Re: Notes on draft-homme-sieve-variables-04


On fre, 2004-10-22 at 16:11 -0400, Mark E. Mallett wrote:

These are a few comments on draft-homme-sieve-variables-04 .  In another
message, I made some comments about variables in general:  specifically
that I'd like to see a time where variables are integrated into the
SIEVE language in a more fundamental way.  However I imagine that even
assuming anyone else agreed with me, that goal would take some time to
reach, and that something like this draft would be more immediately
useful.  In making allowance for that farther goal, I'd want to see:

 - This draft and its capability called something other than "variables"
   (maybe "stringvars")


if the capability is integrated, why does the name of an obsolete
extension matter?

 - The things that this draft calls "variables" be called something
   else (like, "stringvars").


I can try to add a definition of "variable" to make it clear.  The
introduction now reads in my personal copy:

        Conventions for notations are as in [SIEVE] section 1.1,
        including use of [KEYWORDS] and [ABNF].  The grammar builds on
        the grammar of [SIEVE].  In this document, "character" means a
        [UNICODE] character, which may consist of multiple octets coded
        in [UTF-8], and "variable" is a named reference to data stored
        or read back using the mechanisms of this extension.

   When a string is evaluated, substrings matching variable-ref SHALL be
   replaced by the value of variable-name.  Only one pass through the
   string SHALL be done.  Variable names are case insensitive, so "foo"
   and "FOO" refer to the same variable.  Unknown variables are replaced
   by the empty string.


I'd strongly prefer case sensitivity here.


almost all Internet standards are case insensitive, and I don't think it
is important enough to go against that flow.

You might want to mention that "identifier" is as defined in rfc3028
(even though this is an extension- it doesn't hurt to be explicit).


the excerpt above addresses this.

There's not really a lot about namespaces in this draft, other than to
allow for future state variables associated with extensions (or so it
appears).  Maybe point out that this document specifies namespace syntax
only, without addressing anything else about namespaces.


- Future extensions may make internal state available through variables.
+ Namespaces are for future extensions which make internal state
available through variables.

The implication
seems to be that namespace-associated variables are read-only; if that's
true, might want to make that explicit.


I don't think we want to restrict them to be read-only, but there needs
to be a new action if they are to change, since SET disallows setting
variables in namespaces.  one use could be a "scope" extension, so the
user says something like:

        LET "scope.local.myvar" "true"

   The expanded string MUST use the variable values which are current
   when control reaches the statement the string is part of.

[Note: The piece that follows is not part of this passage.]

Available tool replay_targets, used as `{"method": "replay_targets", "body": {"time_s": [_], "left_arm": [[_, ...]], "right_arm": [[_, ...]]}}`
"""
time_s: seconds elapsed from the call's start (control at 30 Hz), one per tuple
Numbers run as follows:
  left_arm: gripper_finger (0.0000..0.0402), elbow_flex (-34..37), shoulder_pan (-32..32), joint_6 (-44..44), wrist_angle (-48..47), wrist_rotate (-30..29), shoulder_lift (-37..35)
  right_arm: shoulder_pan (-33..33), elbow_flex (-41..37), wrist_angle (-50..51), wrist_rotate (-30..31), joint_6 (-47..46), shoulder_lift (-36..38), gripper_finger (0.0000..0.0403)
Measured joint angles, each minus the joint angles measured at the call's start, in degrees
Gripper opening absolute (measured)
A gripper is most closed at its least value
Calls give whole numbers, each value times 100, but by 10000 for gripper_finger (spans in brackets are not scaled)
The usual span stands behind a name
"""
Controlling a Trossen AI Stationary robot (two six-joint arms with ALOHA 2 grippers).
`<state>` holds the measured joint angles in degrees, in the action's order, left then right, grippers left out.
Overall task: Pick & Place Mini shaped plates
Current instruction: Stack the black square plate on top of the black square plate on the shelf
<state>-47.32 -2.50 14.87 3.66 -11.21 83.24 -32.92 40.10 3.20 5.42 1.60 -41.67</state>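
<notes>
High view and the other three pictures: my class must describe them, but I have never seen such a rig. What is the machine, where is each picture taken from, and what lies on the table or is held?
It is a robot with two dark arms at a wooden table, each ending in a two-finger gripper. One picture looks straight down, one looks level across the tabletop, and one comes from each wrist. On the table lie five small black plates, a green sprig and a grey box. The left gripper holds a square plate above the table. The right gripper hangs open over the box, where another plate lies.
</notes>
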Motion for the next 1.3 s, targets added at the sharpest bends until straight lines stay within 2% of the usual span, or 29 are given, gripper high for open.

At least one problem with this has already been brought up on the list:
the interaction between match results and sequential evaluation of
multiple tests.  It's much more expressive to be able to take advantage
of the side effects (the match results) within one test statement;
furthermore it's burdensome on an implementation (especially in terms of
efficiency) to have to freeze the current match results upon entry to a
test statement so that those frozen results will be available by each
step inside that test statement.  I suspect that the goal of this
prescription is to address deferred actions such as "fileinto" -- and
that's a good thing.  However, it does introduce these other real
problems.


the main issue is whether the results are defined or not.  there are no
other natural sequence points than the complete statement.  if this is a
to change, significant amounts of thought has to be put into defining
execution order.  (I'd be glad to be proved wrong, of course.)

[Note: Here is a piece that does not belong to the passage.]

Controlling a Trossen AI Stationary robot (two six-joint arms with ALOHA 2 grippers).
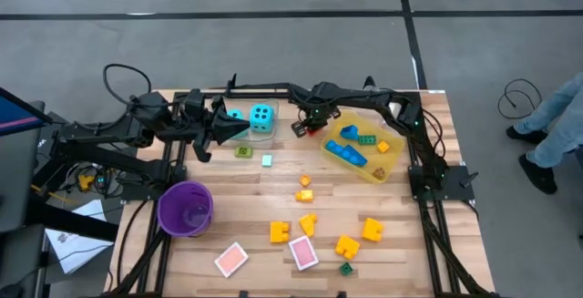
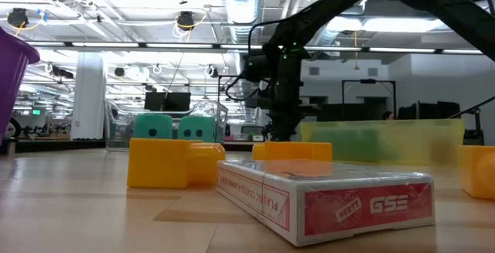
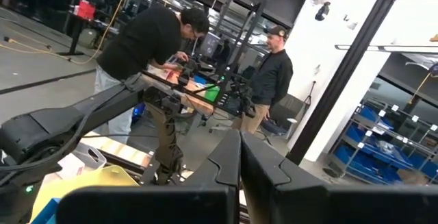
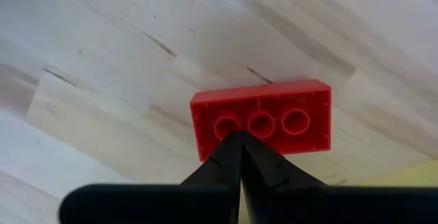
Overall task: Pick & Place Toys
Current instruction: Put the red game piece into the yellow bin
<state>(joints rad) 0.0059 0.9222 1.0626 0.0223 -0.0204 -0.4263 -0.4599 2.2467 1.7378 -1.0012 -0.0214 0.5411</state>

I suppose this is as good a place as any for this comment:  I'm not all
that comfortable with all strings being automagically eligible for
interpolation (once this extension's capability is enabled).  It seems
to me that it would be better to have a syntax that specifically
commands that the string be processed.


we have that, if the string contains "${", it should be processed.  a
bytecode compiler can do this trivially, and store the two types of
strings differently.

e.g., with some character before the opening quote:

    fileinto ?"${1}";

or via other different quoting style.  A bonus would be a syntax that
allows one or more rescannings of the resulting string.


I'm not sure that is a bonus :-)

   For ":matches", the list will contain one string for each wildcard
   ("?" and "*") in the match pattern.  Each string holds what the cor-
   responding wildcard expands to, possibly the empty string.  The wild-
   cards expand greedily.


I've lost track of the history: what's the reason for "*" expanding
greedily?  Is it to be compatible with what regex does?


yes, I think it would be strange if :matches was non-greedy,
while :regex was greedy.  you may be right that the improved usability
is worth it, though.

incidentally, if we had a "reverse" operator, users could implement
non-greedy themselves:

        set :reverse "pattern" "[*] *";
        if header :matches "Subject" "*" {
           set :reverse "subject" "${1}";
        }
        if string :matches "${subject}" "${pattern}" {
           set :reverse "prefix" "${2}";
           set :reverse "actual_subject" "${1}";
        }

   Numbered variables ${1} through ${9} MUST be supported.  References
   to higher indices than the implementation supports should be treated
   as a syntax error which MUST be discovered at compile-time.


I don't like the mandate that strings have to be inspected at
compile time-- a "MAY" would be preferable.


I don't like the possibility of an error spuriously occuring during
delivery.

   The introduction of variables makes advanced decision making easier
   to write, but since no looping construct is provided, all Sieve
   scripts will terminate orderly.


"orderly" is not an adverb :-)


strangely so.

-- 
Kjetil T.